Doch viele der Katzen sind schon zwei bis fünf Jahre alt und haben ihr bisheriges Leben als „Streuner“ verbracht. „Die Menschen wollen aber was Schmusiges haben“, sagt Anne Müller. Bis die Bauernkatzen zahm genug sind, um als „Schmusekatzen“ auf dem schicken Wohnzimmersofa zu liegen, kann es sehr lange dauern. „Manchmal ein halbes Jahr oder noch länger“, hat Müller immer wieder beobachtet - auch im eigenen Haushalt, wo sie immer wieder Pflegekatzen aufnimmt.
"Spielen, schmusen, füttern"
Deshalb steht im Aufruf des Vereins für Pflegestellen auch explizit, was die Aufnahme bedeutet: „Diese Tiere leben dann bei Euch bis zur Vermittlung. Das heißt, Ihr müsst spielen, schmusen, füttern, Näpfe und Klos saubermachen, auch mal Erbrochenes, Urin oder Kot wegwischen, wahrscheinlich mehr putzen als jetzt, denn Ihr habt Haare und Streu in der Wohnung, oder die Katze legt das Futter genau neben den Napf auf den Boden, denn von frisch gewischten weißen Fliesen schmeckt das Futter immer viel besser. Ihr müsst zum Tierarzt zu Routineuntersuchungen und wenn das Tier krank ist. Wenn Interessenten da sind, kommen die bei Euch vorbei zum Kennenlernen.“
Im Klartext: „Es macht auf jeden Fall Arbeit und kostet Zeit und sicherlich auch mal Nerven, wenn man um 4.30 Uhr geweckt wird, weil die Katze Hunger hat oder fertig ist mit Schlafen. Und es kostet Euch Liebe und manchmal wohl auch ein paar Tränen, wenn ein lieb gewordenes Tier auszieht oder man es aufgrund fortgeschrittenen Alters oder Krankheit gehen lassen muss.“
Was es nicht kostet: Die Kosten für Futter, Streu und Tierarzt, die trägt der Verein. Und die Belohnung? „Die Freude, wenn man sieht, wie scheue oder schlecht behandelte Katzen (wieder) Vertrauen zu Menschen fassen, wenn kranke Katzen bei guter Pflege wieder aufblühen und letztendlich in ein tolles Zuhause vermittelt werden können.“
Viele junge Kätzchen im Frühjahr
Die Suche nach Pflegestellen für die jungen „Wilden“ sei übrigens nicht auf diese zwei bis drei Dutzend Katzen beschränkt. Immer wieder braucht der Verein tierliebe Pflegeeltern, die ihr Zuhause als Auffangstation und vorläufige Heimat für Katzen anbieten. Besonders jetzt. „Denn“, so Michaela Berthold, die stellvertretende Vorsitzende des Vereins, „die Katzenschwemme fängt jetzt im Frühjahr erst an, wenn die vielen jungen herrenlosen Kätzchen geboren werden“.

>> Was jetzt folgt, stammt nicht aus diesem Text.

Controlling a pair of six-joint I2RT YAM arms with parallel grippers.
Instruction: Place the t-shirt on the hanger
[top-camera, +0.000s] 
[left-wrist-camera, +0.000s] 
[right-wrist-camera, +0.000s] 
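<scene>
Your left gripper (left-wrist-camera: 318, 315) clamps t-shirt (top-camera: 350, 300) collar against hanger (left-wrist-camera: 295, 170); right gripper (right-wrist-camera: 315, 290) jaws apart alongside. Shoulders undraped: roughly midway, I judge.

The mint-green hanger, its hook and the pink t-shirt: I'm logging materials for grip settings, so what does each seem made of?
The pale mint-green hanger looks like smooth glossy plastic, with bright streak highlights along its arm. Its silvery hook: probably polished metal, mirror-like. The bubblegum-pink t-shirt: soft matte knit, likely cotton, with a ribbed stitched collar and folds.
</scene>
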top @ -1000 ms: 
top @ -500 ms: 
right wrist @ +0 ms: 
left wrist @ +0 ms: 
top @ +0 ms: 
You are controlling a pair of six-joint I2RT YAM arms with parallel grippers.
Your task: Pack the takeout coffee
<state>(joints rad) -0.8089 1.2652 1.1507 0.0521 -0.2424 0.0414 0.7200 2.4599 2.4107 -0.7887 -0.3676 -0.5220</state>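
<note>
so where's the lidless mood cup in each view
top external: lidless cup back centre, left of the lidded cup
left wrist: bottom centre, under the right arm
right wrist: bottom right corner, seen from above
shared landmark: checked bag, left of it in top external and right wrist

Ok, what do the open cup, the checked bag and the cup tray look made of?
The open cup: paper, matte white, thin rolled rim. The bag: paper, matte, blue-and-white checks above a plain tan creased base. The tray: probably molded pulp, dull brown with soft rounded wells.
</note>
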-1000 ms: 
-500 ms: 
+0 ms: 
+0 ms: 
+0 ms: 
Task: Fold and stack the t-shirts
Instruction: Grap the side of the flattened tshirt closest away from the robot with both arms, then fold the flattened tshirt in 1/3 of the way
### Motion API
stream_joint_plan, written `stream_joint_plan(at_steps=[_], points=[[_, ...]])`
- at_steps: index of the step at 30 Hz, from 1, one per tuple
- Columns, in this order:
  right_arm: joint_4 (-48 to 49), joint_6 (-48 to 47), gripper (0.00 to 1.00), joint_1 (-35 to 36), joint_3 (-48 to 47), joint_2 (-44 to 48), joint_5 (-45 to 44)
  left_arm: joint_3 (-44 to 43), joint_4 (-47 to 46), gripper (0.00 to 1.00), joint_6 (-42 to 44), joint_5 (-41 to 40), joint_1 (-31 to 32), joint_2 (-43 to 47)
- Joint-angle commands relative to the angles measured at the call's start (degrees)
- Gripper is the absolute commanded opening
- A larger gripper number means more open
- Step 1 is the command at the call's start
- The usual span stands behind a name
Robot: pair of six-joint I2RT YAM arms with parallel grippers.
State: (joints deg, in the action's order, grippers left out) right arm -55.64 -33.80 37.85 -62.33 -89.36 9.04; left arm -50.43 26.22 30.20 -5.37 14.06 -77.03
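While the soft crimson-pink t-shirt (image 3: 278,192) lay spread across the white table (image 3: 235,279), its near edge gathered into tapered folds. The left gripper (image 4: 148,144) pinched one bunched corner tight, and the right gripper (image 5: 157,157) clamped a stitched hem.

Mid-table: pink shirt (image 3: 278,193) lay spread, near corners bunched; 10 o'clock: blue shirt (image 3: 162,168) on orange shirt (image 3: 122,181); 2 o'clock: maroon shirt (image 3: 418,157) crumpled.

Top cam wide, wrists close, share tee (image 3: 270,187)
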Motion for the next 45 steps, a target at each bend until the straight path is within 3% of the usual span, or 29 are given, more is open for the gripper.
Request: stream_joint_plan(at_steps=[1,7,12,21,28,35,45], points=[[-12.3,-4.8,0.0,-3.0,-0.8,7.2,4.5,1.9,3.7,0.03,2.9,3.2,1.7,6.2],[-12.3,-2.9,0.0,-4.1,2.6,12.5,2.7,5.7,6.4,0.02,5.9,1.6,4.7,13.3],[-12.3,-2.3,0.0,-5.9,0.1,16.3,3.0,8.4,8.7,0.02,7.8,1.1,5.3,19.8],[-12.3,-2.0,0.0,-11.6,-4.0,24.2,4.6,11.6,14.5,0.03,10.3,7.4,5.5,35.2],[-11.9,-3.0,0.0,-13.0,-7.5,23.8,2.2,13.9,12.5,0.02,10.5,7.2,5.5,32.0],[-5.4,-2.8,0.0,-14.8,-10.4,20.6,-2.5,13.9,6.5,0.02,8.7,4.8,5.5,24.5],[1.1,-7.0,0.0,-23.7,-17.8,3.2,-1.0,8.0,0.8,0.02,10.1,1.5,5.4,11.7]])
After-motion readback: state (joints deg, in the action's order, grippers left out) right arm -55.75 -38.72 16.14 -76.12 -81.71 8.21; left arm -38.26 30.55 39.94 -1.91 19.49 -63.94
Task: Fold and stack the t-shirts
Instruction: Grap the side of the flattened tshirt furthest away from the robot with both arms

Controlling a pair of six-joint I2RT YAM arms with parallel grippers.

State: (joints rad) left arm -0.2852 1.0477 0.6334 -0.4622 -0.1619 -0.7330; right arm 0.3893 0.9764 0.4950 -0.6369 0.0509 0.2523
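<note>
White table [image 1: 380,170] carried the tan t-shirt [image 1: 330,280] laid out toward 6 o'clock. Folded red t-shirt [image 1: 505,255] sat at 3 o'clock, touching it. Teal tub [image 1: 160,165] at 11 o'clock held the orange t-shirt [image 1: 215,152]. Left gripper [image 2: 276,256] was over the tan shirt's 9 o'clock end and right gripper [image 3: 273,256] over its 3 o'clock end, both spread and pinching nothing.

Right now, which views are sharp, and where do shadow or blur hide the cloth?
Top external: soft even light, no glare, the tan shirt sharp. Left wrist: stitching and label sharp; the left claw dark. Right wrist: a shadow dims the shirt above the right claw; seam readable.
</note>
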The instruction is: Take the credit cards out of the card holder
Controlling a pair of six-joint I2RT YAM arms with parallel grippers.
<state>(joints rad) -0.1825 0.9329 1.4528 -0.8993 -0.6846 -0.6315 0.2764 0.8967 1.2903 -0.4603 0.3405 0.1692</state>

Auch beim Tierschutzverein in Roth habe man angefragt, berichtet Berthold, sie selbst wohnt in Roth. Aber der Rother Verein werde nicht von sich aus aktiv, heißt es bei den „Schutzengeln“: „Man kann die Katzen zwar hinbringen, und dann werden sie auch kastriert. Aber zum Einfangen und Abholen ist man dort nicht bereit.“
Das bestätigt Dr. Ulrich Pfeiffer, Vorsitzender des Rother Tierschutzvereins: "Wir würden uns um Katzen aus dem hiesigen Bereich schon kümmern, aber die Leute müssten sie selbst einfangen und nach Absprache zu uns bringen." Eine entsprechende Anfrage an den Rother Verein sei aber nicht eingegangen.